Sur ce, l'inspecteur fit volteface. Il en avait par-dessus la tête. Ce n'était pas de cette manière qu'ils allaient récolter les preuves pour inculper définitivement la fille. L'arme du crime devait être quelque part chez elle et voilà qu'elle était en route vers son domicile où elle pourrait prendre tout le temps qu'il lui faudrait pour la dissimuler. Cela n'allait pas se passer comme ça. Il devait agir, faire quelque chose pour empêcher qu'elle ne leur file entre les doigts. Il se dirigea vers sa voiture de fonction en passant chercher un policier au passage, mais pas celui qui les avait accompagnés sur le Mont-Royal, celui-là, il le sentait, ne lui était pas tout à fait subordonné malgré ses airs de premier de classe. Il ne laissa même pas le temps au policier de prendre ses affaires et d'enfiler ses gants qu'il était déjà dans la voiture et tournait le contact. L'adresse. Il avait oublié de prendre l'adresse. Il laissa le moteur tourner et se précipita à l'intérieur du poste de police. Il courut jusqu'à son bureau, chercha parmi les papiers celui où figurait l'adresse de la fille et grogna de ne pas le trouver. Il leva la tête, scruta le vide, serra les dents et d'un pas lourd fit trembler le couloir qui menait au bureau de Lafleur.

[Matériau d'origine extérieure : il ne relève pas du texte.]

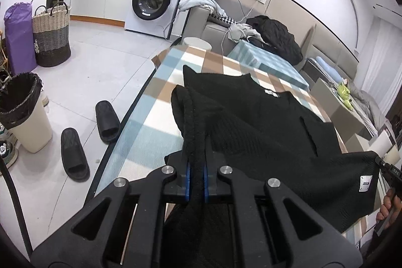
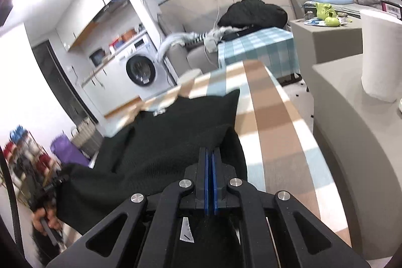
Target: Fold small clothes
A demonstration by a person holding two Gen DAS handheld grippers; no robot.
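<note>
A black knitted garment (image 1: 263, 122) lies on the checked tablecloth (image 1: 150, 117), its near edge lifted off the table. My left gripper (image 1: 197, 155) is shut on the garment's near left corner, with the cloth bunched between the blue pads. My right gripper (image 2: 210, 155) is shut on the near right corner of the same garment (image 2: 176, 137). A white label (image 1: 365, 183) shows on the raised hem near the right gripper, at the far right of the left wrist view. The far part with the neck label (image 1: 270, 93) rests flat on the table.
The table's left edge drops to the floor, where black slippers (image 1: 90, 140) and a lined bin (image 1: 22, 112) stand. A second checked table (image 1: 266, 62) and a sofa with clothes lie beyond. A grey counter (image 2: 351, 117) with a white roll (image 2: 379, 54) is on the right.
</note>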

« Qui a fouillé dans mes affaires ?
- Quelqu'un a fouillé dans tes affaires ?
- Oui, c'est inadmissible !
- Je suis d'accord
- C'est toi ?
- Bien sûr que ce n'est pas moi
- Alors c'est qui ?
- Comment veux-tu que je le sache ?
- Quelqu'un a pris mon dossier !
- Quel dossier ?
- Mon dossier sur l'affaire !
- Un voleur, peut-être ? Il faudrait monter un dossier.
- Si j'apprends que c'est vous, je vais... je vais... vous faire ravaler vos criss de jokes.
- Reste poli s'il te plait, j'ai rien pris, regarde mieux, tu l'as pas donné à ceux qui font les analyses ? Qui est sur l'enquête ?
- Y a juste... »
L'inspecteur hésita, garda les sourcils froncés, menaça de son doigt Lafleur qui restait clame, recula, se retourna, franchit la porte et sans la refermer, s'engouffra dans le couloir. Il sortit du poste tête baissée, rejoignit sa voiture, s'installa, demanda au policier qui l'attendait s'il avait le dossier, celui-ci le sortit d'une enveloppe brune, l'inspecteur lui arracha presque des mains. Le givre sur le pare-brise avait eu le temps de fondre, il se mit en mode drive, appuya sur l'accélérateur et manœuvra sa voiture hors du stationnement de police. Il n'y avait pas beaucoup de temps à perdre mais les sirènes auraient peut-être été de trop, l'énervement ne devait pas non plus l'empêcher de rester professionnel, il n'avait pas envie de se faire réprimander à cause de cette fille. Elle le poussait à bout, il devenait mauvais, se reprendre en main était une nécessité. Il s'arrêta juste à la sortie du stationnement, les roues avant sur le trottoir, posa son front sur le volant et prit quelques profondes respirations. Le policier le regarda faire sans rien oser dire. Une femme et sa fille en poussette firent un détour sur la piste cyclable pour pouvoir passer car le trottoir était bloqué, il releva la tête juste à temps pour recevoir un regard noir de la part de la mère. Il sut qu'elle avait pensé qu'il se croyait tout permis. Il chuchota : « si tu savais ».